1811-12 :Pages 334-338

Navigia atque agri culturas, moenia, leges,

Arma, vias, vestes, et caetera de genere horum,

Praemia, delicias, quoque vitae funditus omnes,

Carmiua, picturas et daedela signa polire,

Usus et impigra: simul experentia mentis,

Paulatim docuit pedetentim progredientes;

Sic unum quicquid paulatim protrahit aetas

In medium, ratioque in luminis eruit oras:

Namque aliud ex alio clarescere corde videmus

Artibus ad summum donec venere cacumen.

Lucretius, liber v.

The first application of the industry of men must be to procure the necessaries of life: by agriculture, to supply themselves with food; by simple manufactures, to furnish themselves with clothes; by surrounding their towns with walls, to defend themselves from sudden attacks; and by establishing laws, to secure their property and the peaceable enjoyments of the fruits of their labour.

When some progress is made in the attainment of these primitive objects; and when human ingenuity has found out the means of facilitating labour, by which some part of society can do more than is necessary to supply their own wants, and accordingly become exempted, in a great measure, from corporeal toil; the human mind, stimulated by a natural love of excellence and distinction, begins to think of improvements, and to ad what is convenient to that which is necessary; till, at length, the views of men being extended, and their genius and taste being refined, the elegances and pleasures of life are objects of attention, the productions of men of superior talents are admired and cherished, poems are read with pleasure, and pictures and statues are beheld with delight.

Such is the manner in which Lucretius, who holds a very high rank among the didactic poets, has traced the progress of social man, from the period when he quits what is called the savage state, till he finds himself advanced, by gradual and growing improvements, to an age of science and of taste.
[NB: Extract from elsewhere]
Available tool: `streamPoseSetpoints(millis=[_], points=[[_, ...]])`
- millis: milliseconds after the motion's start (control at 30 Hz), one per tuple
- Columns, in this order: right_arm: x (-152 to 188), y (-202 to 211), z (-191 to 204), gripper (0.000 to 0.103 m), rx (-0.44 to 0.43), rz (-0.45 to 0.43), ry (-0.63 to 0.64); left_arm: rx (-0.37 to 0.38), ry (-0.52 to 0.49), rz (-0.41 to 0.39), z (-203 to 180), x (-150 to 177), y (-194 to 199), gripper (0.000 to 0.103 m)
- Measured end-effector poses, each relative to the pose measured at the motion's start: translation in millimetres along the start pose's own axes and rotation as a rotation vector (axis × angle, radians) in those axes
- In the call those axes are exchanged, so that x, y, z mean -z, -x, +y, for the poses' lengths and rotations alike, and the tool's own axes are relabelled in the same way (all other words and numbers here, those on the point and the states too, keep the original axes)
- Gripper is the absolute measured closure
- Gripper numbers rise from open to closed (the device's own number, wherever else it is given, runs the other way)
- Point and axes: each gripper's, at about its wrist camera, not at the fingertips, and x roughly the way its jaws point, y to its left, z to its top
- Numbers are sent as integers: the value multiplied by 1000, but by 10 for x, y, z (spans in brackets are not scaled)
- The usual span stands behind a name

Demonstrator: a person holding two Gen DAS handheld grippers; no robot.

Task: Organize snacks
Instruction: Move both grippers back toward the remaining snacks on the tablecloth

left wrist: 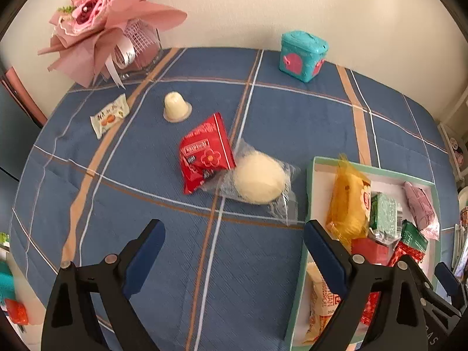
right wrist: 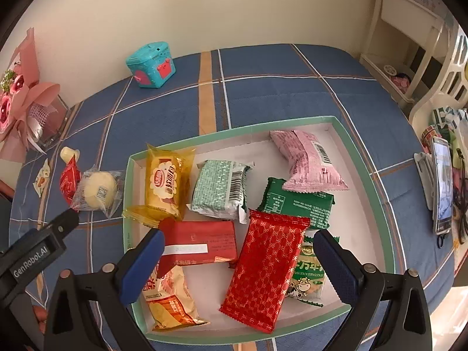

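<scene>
A green-rimmed white tray (right wrist: 377,193) holds several snack packs, among them a yellow cake pack (right wrist: 165,184) and a red patterned pack (right wrist: 266,269). Left of the tray on the blue plaid cloth lie a round white bun in clear wrap (left wrist: 259,180), a red packet (left wrist: 204,152), a jelly cup (left wrist: 176,106) and a small white packet (left wrist: 109,115). My left gripper (left wrist: 234,244) is open and empty, above the cloth in front of the bun. My right gripper (right wrist: 238,259) is open and empty, over the tray's near part.
A teal toy box (left wrist: 302,55) stands at the back by the wall. A pink bouquet (left wrist: 99,20) in a glass holder stands at the back left. A phone (right wrist: 443,184) and small items lie at the table's right edge. The tray also shows in the left wrist view (left wrist: 313,172).
</scene>
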Motion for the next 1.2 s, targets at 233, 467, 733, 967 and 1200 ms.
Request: streamPoseSetpoints(millis=[233, 467, 733, 967, 1200], points=[[10, -46, 236, 0, -7, 4, 51, -11, 4, -21, 114, -35, 14, 7], [35, -101, 553, 0, -33, 7, 93, -53, 26, -28, 339, -77, -2, 7], [119, -171, 1048, 0, -59, 14, 163, -90, 47, -46, 805, -121, -58, 7], [227, -200, 1468, 0, -85, 13, 231, -108, 123, -17, 1293, -120, -188, 7], [331, -274, 1787, 0, -118, 21, 264, -105, 165, -55, 1634, -115, -194, 7]])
Lucretius was a poet of the Augustan age; and though his poem is written to support the most absurd, unphilosophical, and profane system that erring genius ever adopted, he lived at a time when Rome had attained the summit of literary glory, as well as of that taste and refined elegance, which, after the lapse of so many ages, it is our boast to admire and imitate; and which will continue to have admirers and imitators,

Till chaos lets its sable curtains fall,

And universal darkness buries all.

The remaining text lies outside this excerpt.